Now that we have our own kids growing up... a similar age as we met (me -15, him -18)...we can see how they are following in our footsteps. Just very responsible Teens... with a good head on their shoulders. Our 2nd son tells us he doesn't fit in with alot of kids his age ...he complains the majority are "I..D..I..O..T..S"....makes me laugh sometimes. We so enjoy the friends our 2 boys bring home though, generally the Good kids, the smart ones.
Our 2nd son has a GF at 15, going on almost a yr now, both are very sound minded, I have a feeling it really could "last" for them - reminds us so much of ourselves at that age , Her dad loves our son- even encourages their relationship -- we love her. We do moniter them though.
Honestly, we've never felt "DOOM"... we both felt we "enhanced" the others life....I know it Helps we are both the "Hopeless Romantic "
type (rarely do people mention this but I believe this plays a role in how we view LOVE, intimacy,
keeping those romantic Fires burning)....they say people like this are higher in vasopressin & oxytocin (the cuddle chemical).
We shared the same dreams, beliefs, goals, our love languages in sinc (time & touch on top for both of us)....We've always been each others best friend.
We are both Givers...we almost have a need
to "give" ... but of course we want to recieve too! We enjoy the sharing, to have someone to hold every night, wake up to every morning, come home too after work, this is BLISS for us...we crave the togetherness...(I told my husband this a # of times, he is the only person who doesn't get on my nerves after spending tons of time together -and he says the same about me...we just "fit") ...we both wanted a larger family, we are both Homebodies... We've never taken a vacation without the other, wouldn't even want too -we'd miss the other!
He was never the type to hang with the guys, which I have appreciated. I never wanted a man like that. I run to him over my girlfriends if I need to talk, he prefers it this way, amazing listener. Some men might find that a pain in the a$$... not mine.
When we met, his friends became my friends, my friends became his friends...And communication...it's E V E R Y T H I N G . We still have some conflict now & then but our issues have always been on a smaller scale, and we never let the sun go down on our anger...

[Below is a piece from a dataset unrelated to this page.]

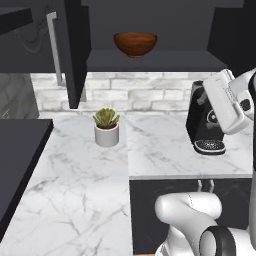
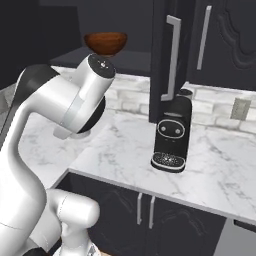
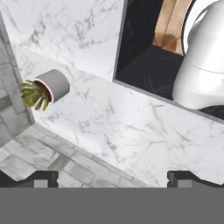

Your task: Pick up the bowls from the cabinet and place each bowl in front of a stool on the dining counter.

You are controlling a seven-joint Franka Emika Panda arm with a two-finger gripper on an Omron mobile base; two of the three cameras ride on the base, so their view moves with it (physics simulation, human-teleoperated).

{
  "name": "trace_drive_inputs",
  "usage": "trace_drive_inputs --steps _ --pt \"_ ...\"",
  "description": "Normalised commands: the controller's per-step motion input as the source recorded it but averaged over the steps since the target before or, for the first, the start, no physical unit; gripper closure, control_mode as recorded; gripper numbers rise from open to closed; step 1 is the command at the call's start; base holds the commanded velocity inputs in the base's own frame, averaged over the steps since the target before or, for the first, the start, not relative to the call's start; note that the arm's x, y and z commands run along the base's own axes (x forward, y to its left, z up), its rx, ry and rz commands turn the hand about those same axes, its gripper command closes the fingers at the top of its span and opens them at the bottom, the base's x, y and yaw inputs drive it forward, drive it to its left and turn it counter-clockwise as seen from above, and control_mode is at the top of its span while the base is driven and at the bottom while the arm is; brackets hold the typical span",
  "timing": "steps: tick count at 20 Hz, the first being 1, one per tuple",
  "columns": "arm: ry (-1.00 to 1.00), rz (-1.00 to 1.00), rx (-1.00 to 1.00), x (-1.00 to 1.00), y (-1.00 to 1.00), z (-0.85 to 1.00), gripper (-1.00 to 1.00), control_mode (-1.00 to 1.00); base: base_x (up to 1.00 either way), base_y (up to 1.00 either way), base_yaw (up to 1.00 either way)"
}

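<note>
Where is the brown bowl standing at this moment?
The brown bowl stands on the shelf of the open cabinet, above the small potted plant and up-left of the coffee machine.

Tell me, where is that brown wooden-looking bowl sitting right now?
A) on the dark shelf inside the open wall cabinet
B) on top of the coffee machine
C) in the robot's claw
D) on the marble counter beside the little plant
A: the brown bowl rests on the dark shelf of the open cabinet, above the potted plant and the coffee machine.
</note>
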Motion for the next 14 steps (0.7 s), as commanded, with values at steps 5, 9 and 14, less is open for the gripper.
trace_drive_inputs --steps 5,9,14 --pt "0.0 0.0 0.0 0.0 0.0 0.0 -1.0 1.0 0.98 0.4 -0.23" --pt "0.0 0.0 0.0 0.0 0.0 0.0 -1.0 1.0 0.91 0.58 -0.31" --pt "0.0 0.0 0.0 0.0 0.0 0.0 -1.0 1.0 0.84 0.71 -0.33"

After we married, I recall us having a conversation.... we couldn't understand WHY so many people always say it gets worse, all goes downhill after you marry...cause for us... we felt it just got BETTER... I'd say our love in our 40's has been the most passionate yet.
I am not trying to paint a brighter picture than it was either... truly this IS how we felt. Of course we made some mistakes along the way - who doesn't ! We had a few hardships come upon us (yrs of Secondary infertility)...in hindsight we can see where we both could have handled some things differently during that time. Then we had another 5 kids in 10 yrs (but this is what we wanted
so not complaining)....I took my husband "for granted" for a time, too much into the babies one after the other....but even in that, he was still my best friend, my lover, the one I ran too always. Every love song on the radio, it is him I thought of, our life together.
So even in our dryer times..... we've never wanted another, questioned who we married, or wanted to run away -feeling we would have been better alone, or with another.
We'd do it all over again in a heartbeat.
We dread the day our "Fairy tale" ends.. this has literally brought tears to our eyes- just talking about it...My husband is a very sensitive man, but I love that! Life is just a vapor. We're here, then we are gone, enjoy it for all you can, and whatever you do, find someone compatible to share the ride with.
My Thread down below is what I plan to teach every one of my children about Life, Love & Harmony within a marraige -finding a partner that accually enjoys you & compliments our personality is HUGE HUGE HUGE, and never forget physical attraction --it is like the glue. This is our best shot at lasting happiness...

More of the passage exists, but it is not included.